There was no clarity in my thinking and no joined-upness. While still having these thoughts, I also knew that my drive in the bookdealing business had completely gone. For six months, my secretary had been running the business for me. And one winter’s morning, on the second of January, I walked into my office, looked at the stock of mouldering old books and made a snap decision. I rang the auction house and told them to clear me out. It was a weight off my shoulders.

But what was I to do next?

I considered again Derren Brown. Maybe that ability to influence others, maybe that was what I needed… Where could I learn this stuff?

I looked up Derren Brown and hypnosis on the web. It was then that I started to take notice of the three letters that my partner had been mentioning to me for months. They came up on the screen time and time again.


What was NLP?

It seemed to be the thing that would give me more control over other people, give me more control in the world. My approach to the subject, it’s true, came from something that was unethical, but at the time, I was desperate. I needed a better life. One that wasn’t filled with the grind of miserable old bastards in bookshops. One where I was making money.
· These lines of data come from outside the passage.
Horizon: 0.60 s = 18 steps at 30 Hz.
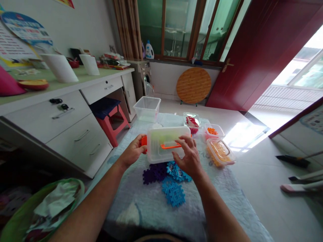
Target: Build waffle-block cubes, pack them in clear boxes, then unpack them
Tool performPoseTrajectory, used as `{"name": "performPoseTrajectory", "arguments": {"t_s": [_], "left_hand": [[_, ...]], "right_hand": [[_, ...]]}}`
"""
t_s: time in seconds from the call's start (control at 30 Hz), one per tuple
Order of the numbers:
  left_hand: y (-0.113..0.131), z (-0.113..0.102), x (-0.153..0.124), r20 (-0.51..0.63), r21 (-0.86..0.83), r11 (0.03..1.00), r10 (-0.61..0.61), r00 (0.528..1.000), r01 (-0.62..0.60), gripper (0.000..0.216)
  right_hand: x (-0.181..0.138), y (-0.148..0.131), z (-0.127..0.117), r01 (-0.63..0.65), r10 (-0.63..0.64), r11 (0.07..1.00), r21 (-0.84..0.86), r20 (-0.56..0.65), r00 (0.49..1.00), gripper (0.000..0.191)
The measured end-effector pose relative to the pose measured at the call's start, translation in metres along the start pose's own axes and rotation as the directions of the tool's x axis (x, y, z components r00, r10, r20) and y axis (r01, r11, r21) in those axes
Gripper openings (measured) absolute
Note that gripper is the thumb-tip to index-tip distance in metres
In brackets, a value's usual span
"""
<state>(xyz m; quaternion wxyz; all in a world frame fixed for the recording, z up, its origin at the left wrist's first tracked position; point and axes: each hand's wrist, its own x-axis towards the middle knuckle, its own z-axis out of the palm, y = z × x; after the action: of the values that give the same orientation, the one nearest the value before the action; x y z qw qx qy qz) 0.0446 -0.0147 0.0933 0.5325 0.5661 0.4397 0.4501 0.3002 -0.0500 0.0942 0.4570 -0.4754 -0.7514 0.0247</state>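
A clear plastic box [161, 139] with an orange handle and orange side clips is held tilted above a pale blue blanket [151, 205]. My left hand [133, 152] grips its left end at the orange clip. My right hand [188, 156] rests on the lid's right part, fingers spread by the orange handle [171, 146]. Below the box lie blue [173, 192] and purple [153, 173] interlocking toy tiles on the blanket.
An empty clear tub [147, 108] stands at the blanket's far end. Three small lidded boxes hold red [192, 121], orange [213, 131] and yellow [220, 152] pieces at the right. A white desk [63, 111] and red stool [111, 122] are left; a green basket [37, 208] sits near left.
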Motion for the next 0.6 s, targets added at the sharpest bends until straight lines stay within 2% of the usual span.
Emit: {"name": "performPoseTrajectory", "arguments": {"t_s": [0.07, 0.13, 0.23, 0.33, 0.4, 0.47, 0.53, 0.6], "left_hand": [[0.0, 0.003, -0.002, 0.0, -0.041, 0.999, -0.011, 1.0, 0.011, 0.03], [0.001, 0.006, -0.004, -0.015, -0.067, 0.997, -0.034, 0.999, 0.033, 0.022], [-0.001, 0.009, -0.007, -0.074, -0.088, 0.993, -0.079, 0.994, 0.072, 0.02], [-0.003, 0.01, -0.01, -0.136, -0.107, 0.99, -0.104, 0.985, 0.09, 0.02], [-0.003, 0.011, -0.014, -0.141, -0.116, 0.989, -0.107, 0.984, 0.091, 0.021], [0.0, 0.012, -0.017, -0.118, -0.093, 0.992, -0.094, 0.988, 0.084, 0.026], [0.004, 0.013, -0.019, -0.095, -0.023, 0.997, -0.071, 0.993, 0.069, 0.032], [0.007, 0.015, -0.019, -0.088, 0.07, 0.995, -0.071, 0.994, 0.077, 0.034]], "right_hand": [[-0.001, -0.005, 0.004, 0.015, -0.013, 0.999, -0.032, 0.067, 0.998, 0.021], [-0.002, -0.004, 0.007, -0.005, 0.006, 1.0, -0.028, 0.053, 0.999, 0.017], [-0.004, 0.0, 0.005, -0.018, 0.02, 0.999, 0.044, -0.048, 0.999, 0.017], [-0.004, 0.003, -0.002, -0.081, 0.113, 0.983, 0.166, -0.194, 0.974, 0.017], [-0.004, 0.006, -0.006, -0.157, 0.23, 0.953, 0.26, -0.284, 0.931, 0.017], [-0.003, 0.01, -0.008, -0.23, 0.356, 0.907, 0.352, -0.351, 0.866, 0.018], [-0.002, 0.016, -0.008, -0.288, 0.462, 0.855, 0.43, -0.383, 0.8, 0.02], [-0.001, 0.022, -0.008, -0.319, 0.53, 0.81, 0.493, -0.38, 0.758, 0.021]]}}
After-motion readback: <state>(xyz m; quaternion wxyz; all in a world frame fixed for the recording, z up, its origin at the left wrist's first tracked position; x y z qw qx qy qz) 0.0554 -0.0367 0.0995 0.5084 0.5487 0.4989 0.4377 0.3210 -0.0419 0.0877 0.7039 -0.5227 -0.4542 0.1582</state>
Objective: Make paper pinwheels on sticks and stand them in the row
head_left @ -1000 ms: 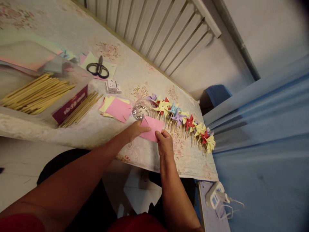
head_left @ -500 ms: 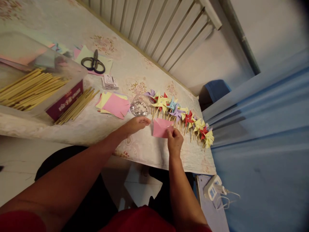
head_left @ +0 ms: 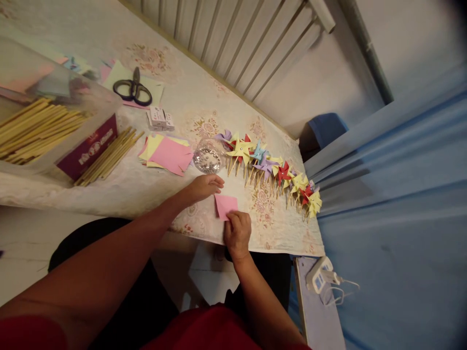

They say that when you get to a crisis in your life you start to go back down the line of your life, in order to find the branch that went wrong. Whenever I looked up NLP or hypnosis on the web, then Paul McKenna’s name appeared. And I was reminded of my earlier conviction that I would one day meet Paul. Since he was writing books about this stuff, it was time for me to take notice.

At around this time, my girlfriend went away on holiday. Not needing to work while I lived off the proceeds of the auction house’s sale of my stock, I found myself completely free for the first time in years. I was alone in the house, and I bought Paul McKenna’s Change Your Life In Seven Days. It was a fascinating time. I gave a week over to doing nothing other than Change Your Life. Every day, I woke up, put on the stereo, slept, played the CD, did the exercises, ate, slept, listened again to the CD, and so on – doing the chapters over and over again every day.

It was really intensive. I did nothing else than the exercises that were in the book. I found it deeply relaxing. And after a few days, I found that I was a happier individual. When my girlfriend came back from holiday, I was a different person. My outlook had changed. I was happier, more easygoing, and more determined than ever to get on with the approach to life offered by Paul McKenna.

I wondered – really wondered – what would happen if I learned from the horse’s mouth this magic that he taught? What would he be like?

So I rang up and booked on a course with him.

But more of that another time…


*Interestingly, I recently explained Derrida in unclouded terms to my partner Jackie, and she said to me: “But that is just evil”. What I like about this response is that it’s a gut reaction. Jackie isn’t even religious, but she recognises a force that is ultimately life-destroying when she sees one.